Web browser study uses Google data to pinpoint security problems
Less than 60 percent of Web users are outfitted with up-to-date, fully patched browsers, according to a new, IBM co-authored research study, which relies on examinations of users' Google log records to help reach that conclusion.
Jointly produced by the Swiss Federal Institute of Technology, Google, and IBM Internet Security Services, the study places most of the blame for browser security problems on Microsoft's Internet Explorer.
A total of 52.4% of all IE users had failed to upgrade to IE7, the latest version of Microsoft's browser, according to the survey results. Moreover, merely 47.6% of IE users had all of the software upgrades and patches installed on their browsers needed for "safe" Internet surfing.
In contrast, 83.3% of Firefox users were using totally updated browsers, followed by 65.3% for Safari and 56.1% for the Opera browser.

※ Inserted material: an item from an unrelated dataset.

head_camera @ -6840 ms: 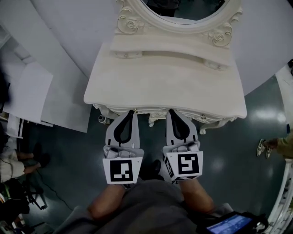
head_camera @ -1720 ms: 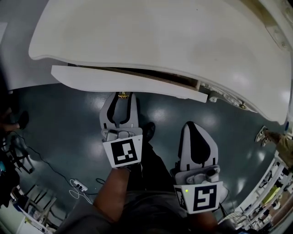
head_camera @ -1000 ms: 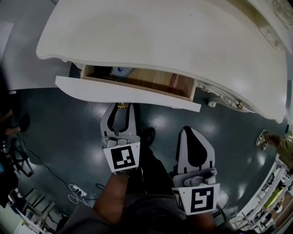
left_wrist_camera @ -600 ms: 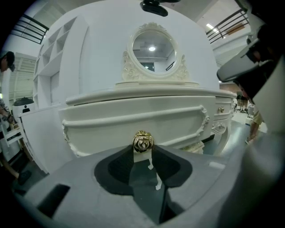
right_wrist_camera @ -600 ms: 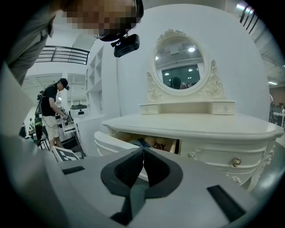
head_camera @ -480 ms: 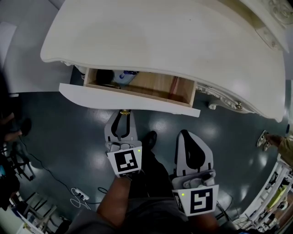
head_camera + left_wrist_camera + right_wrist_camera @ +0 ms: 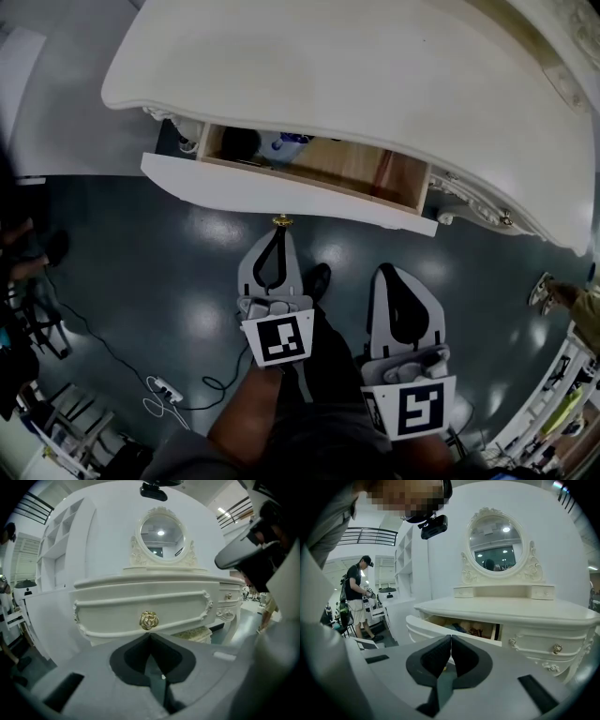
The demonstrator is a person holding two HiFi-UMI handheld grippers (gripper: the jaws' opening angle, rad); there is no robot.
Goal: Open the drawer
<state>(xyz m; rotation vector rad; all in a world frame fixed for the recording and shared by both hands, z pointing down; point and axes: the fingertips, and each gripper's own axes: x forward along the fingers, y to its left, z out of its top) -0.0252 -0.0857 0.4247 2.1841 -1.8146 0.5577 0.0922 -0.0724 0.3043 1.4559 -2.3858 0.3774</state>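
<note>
Drawer (image 7: 281,192) is sitting pulled out, job looking done; I'm holding my left tool (image 7: 278,233) pinched closed, empty, just short of the gold knob (image 7: 281,221), right tool (image 7: 392,274) likewise.

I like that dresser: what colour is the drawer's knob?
The knob is gold; left gripper view shows it best.

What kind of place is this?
Likely a staged set in a big workshop hall, not a home: ornate white dressing table, its oval carved-frame mirror, loose cables on the glossy dark floor.
</note>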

As potential remedies for more secure browsing, the researchers suggested that all browser makers should install an auto-update feature -- already present in Firefox, for example -- and that browsers should be given expiration dates.
"The analysis presented in this paper is based on the large global user base of Google's Web search and application sites," the researchers wrote in their paper.
Google's search and Web application server log data was used to figure out which specific versions of the Firefox, Safari, and Opera browsers people were using, which include the latest point releases. IE, however, only communicates information about which major version is in place -- such as IE6 or IE7 -- to Web servers.
Consequently, to detect smaller IE browser updates, the researchers reportedly depended on data from users who had installed Secunia's Personal Software Inspector software on their PCs.
No "personal data" was collected about Google users, according to the authors. Interestingly, though, in recent months, Google has come under fire from privacy advocates who claim the company could be violating a California privacy law by failing to post a link to its privacy policy directly from the Google home page.
Accessible through a number of other methods -- such as by entering "Google privacy" on the Google search line -- this policy does state, among many other things, that when "you use Google services, our servers automatically record information that your browser sends whenever you visit a website."
These server logs "may include information such as your web request, Internet Protocol address, browser type, browser language, the date and time of your request and one or more cookies that may uniquely identify your browser," according to Google's policy statement.
Google's policies around log data and personal data are different, though. According to Google, the personal information collected includes that person's e-mail address and Google search activity, for instance. Yet this personal information is collected only from users who set up Google Accounts, and users can supposedly cancel those accounts at any time.
Why did IBM pitch in on the browser research, too? Logically, IBM's interest would seem to revolve around the study's acknowledged focus on the browser as a potential vulnerability point in host-based computing.
"In recent years the Web browser has increasingly become targeted as an infection vector for vulnerable hosts," the researchers said, in a preface to the report. "Classic service-centric vulnerability exploitation required attackers to scan for and remotely connect to vulnerable hosts (typically servers) in order to exploit them. Unlike these, Web browser vulnerabilities are commonly exploited when the user of the vulnerable host visits a malicious Web site."